Waspada
Waspada » Kim Jong Un Hukum Mati Pejabat Pendidikan Karena Kritik Pemerintah
Internasional

Kim Jong Un Hukum Mati Pejabat Pendidikan Karena Kritik Pemerintah

Pemimpin Korea Utara (Korut) Kim Jong Un dilaporkan telah memerintahkan eksekusi mati seorang pejabat pendidikan tinggi karena mengritik pemerintah. New York Post

PYONGYANG, Korea Utara (Waspada): Pemimpin Korea Utara (Korut) Kim Jong Un dilaporkan telah memerintahkan eksekusi mati seorang pejabat pendidikan tinggi karena ‘kegiatan anti-partai’.

Seperti dilaporkan Daily NK dan New York Post, Senin (12/4/2021), hukuman mati dijatuhkan setelah sang pejabat mengeluh karena tidak menerima dukungan dan sumber daya dari pemerintah.
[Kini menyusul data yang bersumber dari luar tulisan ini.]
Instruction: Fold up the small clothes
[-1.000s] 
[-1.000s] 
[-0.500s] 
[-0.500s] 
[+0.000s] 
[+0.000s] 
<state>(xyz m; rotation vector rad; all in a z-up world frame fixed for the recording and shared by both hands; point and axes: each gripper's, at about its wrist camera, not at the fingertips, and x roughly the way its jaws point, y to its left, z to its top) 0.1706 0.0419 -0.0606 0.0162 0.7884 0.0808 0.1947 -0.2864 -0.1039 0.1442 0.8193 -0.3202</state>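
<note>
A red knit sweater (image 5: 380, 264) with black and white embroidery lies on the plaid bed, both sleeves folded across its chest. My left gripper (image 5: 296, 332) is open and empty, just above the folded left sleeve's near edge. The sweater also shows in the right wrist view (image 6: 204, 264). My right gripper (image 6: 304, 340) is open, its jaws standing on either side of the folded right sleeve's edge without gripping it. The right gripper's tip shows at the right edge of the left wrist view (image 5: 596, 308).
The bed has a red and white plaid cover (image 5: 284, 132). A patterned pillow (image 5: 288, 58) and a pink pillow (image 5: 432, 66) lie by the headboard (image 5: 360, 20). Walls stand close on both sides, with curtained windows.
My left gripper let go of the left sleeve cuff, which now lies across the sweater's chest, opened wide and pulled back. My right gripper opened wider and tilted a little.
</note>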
Pria berusia 50-an, yang hanya diidentifikasi sebagai Park, telah dipilih untuk menjabat sebagai ketua Komisi Kementerian Pendidikan Tinggi untuk implementasi Undang-Undang Pendidikan Jarak Jauh.

Tetapi penyelidikan oleh Departemen Organisasi dan Bimbingan (OGD) atas komisi tersebut mengungkapkan bahwa Park gagal mencapai kemajuan nyata untuk menginformasikan pembelajaran jarak jauh di negara tersebut – dan bahwa komisi tersebut hanya berkumpul untuk mengkritik pemerintah.
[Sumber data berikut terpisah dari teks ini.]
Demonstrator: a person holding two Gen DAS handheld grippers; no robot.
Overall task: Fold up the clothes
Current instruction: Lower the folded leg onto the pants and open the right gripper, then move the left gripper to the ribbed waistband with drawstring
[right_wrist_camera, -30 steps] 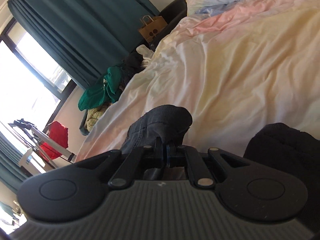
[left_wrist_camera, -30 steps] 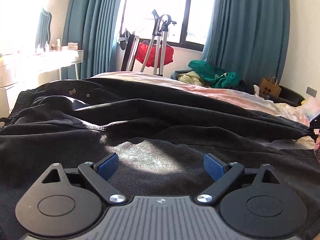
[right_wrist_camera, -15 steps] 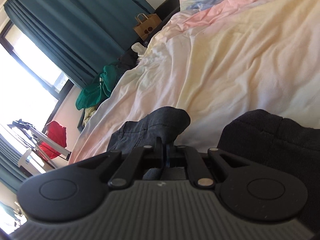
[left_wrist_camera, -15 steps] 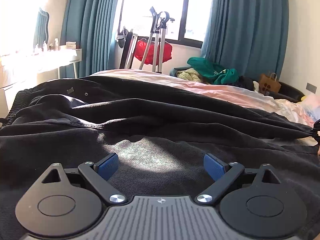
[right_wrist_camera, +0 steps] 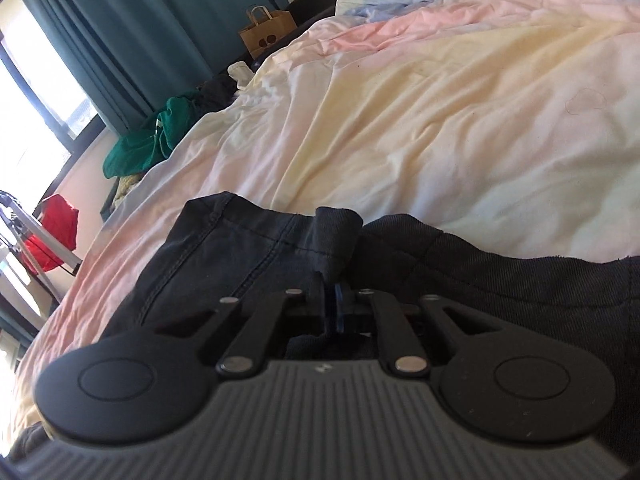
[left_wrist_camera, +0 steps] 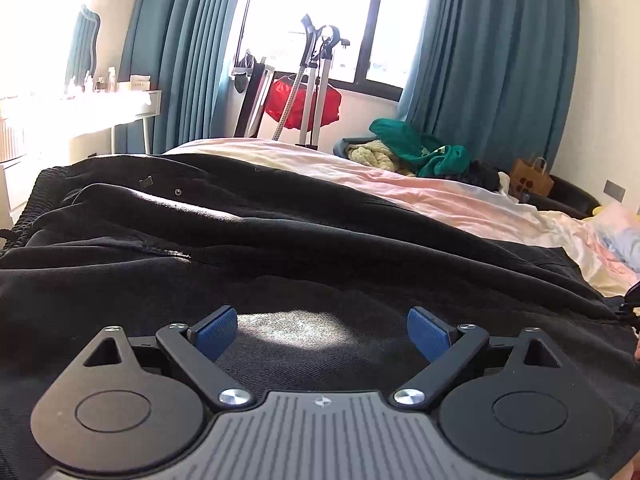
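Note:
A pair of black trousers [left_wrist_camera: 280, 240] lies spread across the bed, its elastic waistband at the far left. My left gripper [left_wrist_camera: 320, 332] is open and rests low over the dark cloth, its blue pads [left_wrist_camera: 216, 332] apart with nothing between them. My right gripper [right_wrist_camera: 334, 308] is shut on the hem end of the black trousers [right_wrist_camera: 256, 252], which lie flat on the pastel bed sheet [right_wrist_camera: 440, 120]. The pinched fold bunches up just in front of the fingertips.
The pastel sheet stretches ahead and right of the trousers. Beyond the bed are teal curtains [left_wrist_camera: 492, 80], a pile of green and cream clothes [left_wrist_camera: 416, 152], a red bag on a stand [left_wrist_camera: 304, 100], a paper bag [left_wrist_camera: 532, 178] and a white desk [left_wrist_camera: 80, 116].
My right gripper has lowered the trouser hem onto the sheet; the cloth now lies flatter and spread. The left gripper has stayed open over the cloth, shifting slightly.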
“OGD melakukan investigasi karena komisi gagal membuat kemajuan apapun dan karena beberapa mengkritik kebijakan pemerintah,” ujar seorang sumber di Korut.

Di antara keluhan mereka adalah bahwa sebelum Undang-Undang Pendidikan Jarak Jauh dapat diterapkan, fasilitas dan peralatan yang diperlukan harus dipasang.
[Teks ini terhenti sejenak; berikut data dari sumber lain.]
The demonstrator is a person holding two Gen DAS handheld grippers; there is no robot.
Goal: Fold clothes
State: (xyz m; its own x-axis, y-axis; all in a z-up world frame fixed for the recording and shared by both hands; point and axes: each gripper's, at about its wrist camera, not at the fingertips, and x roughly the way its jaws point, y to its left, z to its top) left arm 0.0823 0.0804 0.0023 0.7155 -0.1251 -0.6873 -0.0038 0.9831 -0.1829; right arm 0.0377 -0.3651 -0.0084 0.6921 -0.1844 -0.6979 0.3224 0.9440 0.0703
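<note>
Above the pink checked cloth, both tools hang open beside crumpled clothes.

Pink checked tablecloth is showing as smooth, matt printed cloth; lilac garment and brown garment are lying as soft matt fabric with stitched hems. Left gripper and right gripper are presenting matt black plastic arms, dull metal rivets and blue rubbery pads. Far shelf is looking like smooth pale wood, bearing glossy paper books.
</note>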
Park berulang kali mengeluh tentang hal ini kepada atasannya, yang menjawab dengan mengatakan, “Tidak ada instruksi dari Komite Sentral, jadi diam saja.”

Tetapi Park dilaporkan terus melontarkan kata-kata kasarnya.

“Saya tidak mengerti mengapa (pihak berwenang) memilih untuk menerapkan tindakan tersebut, membuat komisi ini, dan memanggil profesor yang sibuk untuk menjauh dari pekerjaan universitas mereka (jika mereka tidak mau memberikan komisi sumber daya apapun),” cetus Park.

“Bahkan jika (kami) memberikan saran, mereka hanya menyuruh kami untuk tutup mulut, jadi mari kita lakukan gerakan berkumpul dan kemudian pulang,” katanya kepada anggota komisinya.

Komisi tersebut terdiri dari sekitar 20 profesor yang mengadakan pertemuan mingguan. OGD meluncurkan penyelidikan setelah Presiden Universitas Kim Il Sung Ri Guk Chol mengetahui komentar Park tersebut dan melaporkannya ke Komite Sentral.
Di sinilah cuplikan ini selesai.